───── Available data

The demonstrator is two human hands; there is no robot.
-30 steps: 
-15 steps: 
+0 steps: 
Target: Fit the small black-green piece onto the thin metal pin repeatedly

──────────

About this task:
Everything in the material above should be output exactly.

The answer:
The demonstrator is two human hands; there is no robot.
-30 steps: 
-15 steps: 
+0 steps: 
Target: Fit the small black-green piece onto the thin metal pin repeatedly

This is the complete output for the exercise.